In an effort to avoid potential disruptions for students in undergraduate laboratory courses in the fall 2015 semester, the University of Wyoming will not open the Michael B. Enzi STEM Facility until the spring 2016 semester.

“It has become clear that due to construction delays, the building will not be ready for the start of classes in August,” UW President Dick McGinity says. “We are excited for students and faculty members to use this beautiful new facility, but we are not going to do so until the construction is finished and we have time to move all of the laboratories and make sure all systems are working well.

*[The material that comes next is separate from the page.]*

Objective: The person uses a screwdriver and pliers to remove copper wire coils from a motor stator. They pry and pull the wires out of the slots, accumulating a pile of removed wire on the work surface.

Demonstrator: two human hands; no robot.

“This is a massive, complex move that requires proper safety measures for the movement of glassware and chemicals for labs -- and the expertise and time for the movement, re-installation and re-calibration of highly sensitive and expensive equipment. In addition, the building itself is quite complex, with new safety equipment that must be fully commissioned and tested.”

The Michael B. Enzi STEM Facility, named for Wyoming’s longtime U.S. senator, contains undergraduate laboratories in the science, technology, engineering and mathematics fields. The nearly 107,000-square-foot building houses about 32 laboratories, including teaching labs for introductory courses such as general chemistry, general biology, organic chemistry, elementary physics, mathematics, computational sciences, computer science and other large-enrollment lab courses. Eight preparatory rooms and eight offices also are included.

The new instructional laboratories will replace existing facilities on campus, many of which are outdated.

The project, administered by the Office of Construction Management in the Wyoming Department of Administration and Information, originally was scheduled for completion in May. While some parts of the facility may be finished before the start of fall semester classes, it now appears the building in its entirety will not be ready for occupancy until the semester is underway.

As a result, undergraduate laboratories this fall will continue to take place in the existing facilities. Student schedules for the fall semester reflect the accurate locations for these courses.

“The existing facilities certainly are adequate to assure a quality experience for students this fall,” says Danny Dale, head of the Department of Physics and Astronomy who chairs the Enzi STEM Facility Ownership and Programmatic Team. “With this approach, there’s no risk of disruption for students and their instructors that might come from a hurried or piecemeal move to the new building. We want to make sure that when the facility opens its doors to students, the new facilities are tested and fully ready to enhance our students’ experiences.”

Funding for the Enzi STEM Facility was made available through a 2011 Wyoming legislative appropriation of $50 million in federal Abandoned Mine Lands dollars.